On December 23, we had the unheard of thing: a full day of school. This, we presumed, was the central office's way of Being the Boss, of making us miserable because it could by stretching to the very limit our ability to manage a classroom.
Right after my belief in the value of hard work is my belief that I should not under any circumstances tolerate anybody's desire to make me miserable. I'll bleed for you, but I won't die for you. I like it here.
So. I showed a movie to my students on December 23. And not just any movie, I hasten to add. I showed a movie I like very much: "Turtle: The Incredible Journey." This is the story of a loggerhead turtle who hatches on a Florida beach only to travel the Atlantic and face nightmare after nightmare after manmade nightmare to mate and come back to Florida and wonder where her condo keys are. It's a Sea World production worth every one of its 81 minutes.
When on December 23 students asked if they could finish watching some dance movie they had started in another class downstairs, I replied, rather flatly, if I do say so myself, "No." I got the why-nots and the we-didn't-get-to-finish-its and the but-tomorrow's-Christmas-Eves that I expected.
I replied: "I am Uber Dork, and you are watching my movie." Predictably: "What's uber?" Over, like super, but uber. Call me Super Dork.
"OK. But miss. Nobody admits that. None of the other teachers admit that. You sure?" My students look out for me. And they worry I might miss some huge inner-city social cue. They care.
"Yes. I am a dork. I am sure of it and I am good with it and you are watching my movie."
And they did. And there they were in those first few minutes booing the ghost crabs and cheering on the hatchlings and asking me, "Miss. How can anybody make this movie and let it happen?" They were referring to those moments when ghost crabs snatched hatchlings and made lunch out of them. I thought of Ernie Pyle. Hemingway. Hell. I thought of Radar O'Reilly.

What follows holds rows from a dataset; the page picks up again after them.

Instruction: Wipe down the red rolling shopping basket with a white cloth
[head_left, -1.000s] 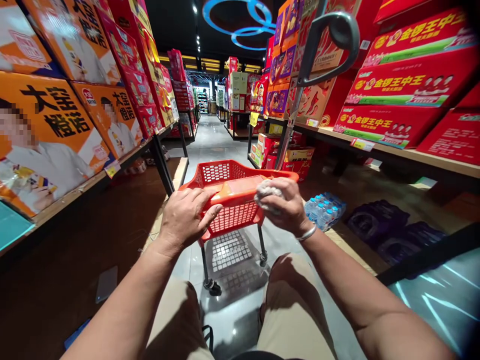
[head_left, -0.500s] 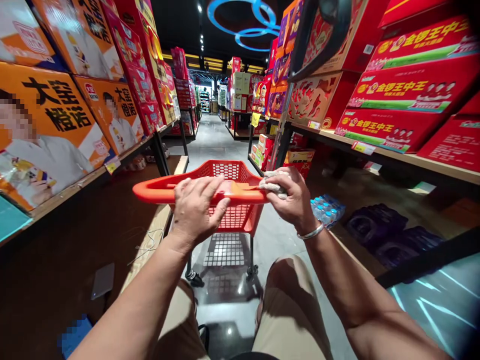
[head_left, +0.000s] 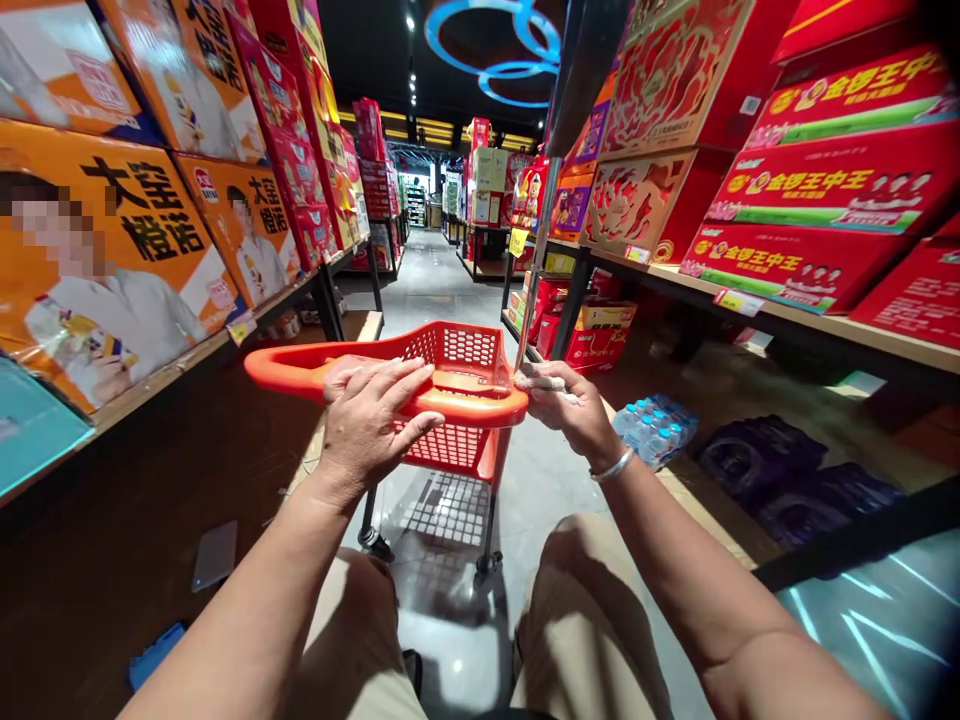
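Note:
A small red-orange shopping cart stands in front of my knees, its basket of open mesh. My left hand lies over the cart's orange handle, fingers across the top and thumb on the near side. My right hand pinches a crumpled whitish cloth at the right end of the handle. A bracelet circles that wrist. Where the cloth meets the handle corner is partly hidden by my fingers. A thin upright metal pole rises just behind the cloth.
Stacked orange drink cartons fill the left shelf, red boxes the right one. Shrink-wrapped water bottles sit low on the right. A flat grey object and a blue item lie low on the left. A tiled aisle runs ahead.
The cart handle has shifted left and turned slightly, with my left hand on it. My right hand with the cloth has slid to the handle's right end.

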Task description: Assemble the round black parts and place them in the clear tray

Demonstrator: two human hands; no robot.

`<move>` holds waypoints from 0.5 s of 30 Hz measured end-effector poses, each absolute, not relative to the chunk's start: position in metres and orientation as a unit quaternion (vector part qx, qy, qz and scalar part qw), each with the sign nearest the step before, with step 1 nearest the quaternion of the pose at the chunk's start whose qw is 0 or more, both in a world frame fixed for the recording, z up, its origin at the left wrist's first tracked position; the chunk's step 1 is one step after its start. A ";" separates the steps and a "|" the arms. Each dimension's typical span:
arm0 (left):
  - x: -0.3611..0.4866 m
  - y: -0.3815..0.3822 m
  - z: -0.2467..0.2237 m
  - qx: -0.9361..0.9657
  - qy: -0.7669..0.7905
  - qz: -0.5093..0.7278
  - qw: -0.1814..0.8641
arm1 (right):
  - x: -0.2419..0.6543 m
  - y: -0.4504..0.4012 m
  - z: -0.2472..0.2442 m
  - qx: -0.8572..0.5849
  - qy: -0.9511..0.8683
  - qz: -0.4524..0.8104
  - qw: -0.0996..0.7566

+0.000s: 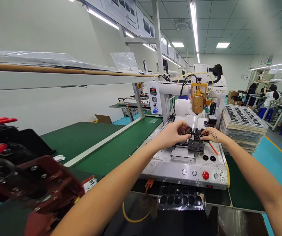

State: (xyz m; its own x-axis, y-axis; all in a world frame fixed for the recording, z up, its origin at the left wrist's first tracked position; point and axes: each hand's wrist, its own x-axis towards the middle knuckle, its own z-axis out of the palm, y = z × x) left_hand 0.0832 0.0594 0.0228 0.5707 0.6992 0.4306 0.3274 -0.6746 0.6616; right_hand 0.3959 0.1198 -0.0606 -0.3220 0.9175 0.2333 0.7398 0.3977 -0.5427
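My left hand [175, 132] pinches a small round black part [188, 130] between thumb and fingers, just above the left side of a black fixture [196, 145]. From the other side, my right hand [214, 134] has its fingertips closed together at the fixture's right edge, by a small dark ring-shaped piece [201, 136]. Whether those fingers grip that piece is too small to tell. The fixture sits on the bed of a white bench press [175, 167], under its brass-coloured head [198, 103]. A red-orange stick [214, 148] and two black discs [209, 158] lie right of the fixture.
Stacked trays [244, 131] of black parts stand right of the press. In front lies a clear sheet with black discs [180, 200]. A green conveyor [106, 149] runs along the left. Dark red machinery [54, 183] fills the near left. Several people sit or stand farther back.
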 end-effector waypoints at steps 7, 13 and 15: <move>0.056 0.031 0.013 0.845 0.324 0.337 0.260 | 0.395 0.119 -0.071 -0.521 -0.812 0.093 0.247; 0.042 0.002 0.007 0.830 0.335 0.359 0.264 | 0.393 0.120 -0.068 -0.550 -0.794 0.043 0.253; 0.043 -0.010 0.006 0.825 0.333 0.370 0.269 | 0.388 0.118 -0.065 -0.555 -0.786 0.034 0.270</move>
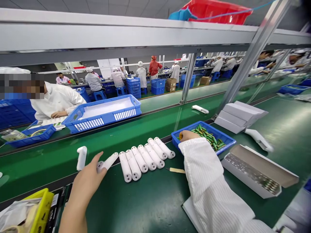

"I could not have done it," I said. And I thought how this big ethical question would begin our discussion in the new year. How do you sit behind your camera while a dime-a-dozen crab monges on an endangered species? Is that the right thing to do even if your documentary brings to the heart of these brilliant minds how necessary it is to protect these amazing animals?
"I can't believe we're watching this turtle travel around the Atlantic," one of my students said as we were approaching lunchtime, and that strangely intimate moment when the turtle mates with some turtle dude in the water was interrupted by the bell.
Who doesn't love a turtle needs their head checked. Needs careful surveillance. Because turtles, those wise and ancient beings who are as old (watch the hyperbole here, students) as the earth itself, deserve 81 minutes of our consideration even two days before Christmas. A turtle can get to the heart of a big ethical question like do you stand by or jump in when life is at stake? At what price, the story?
This dork can't. That's why I bought the movie. And now my kids can. Love life, love a turtle. And be kind when the big questions come up. Cheer for the turtle.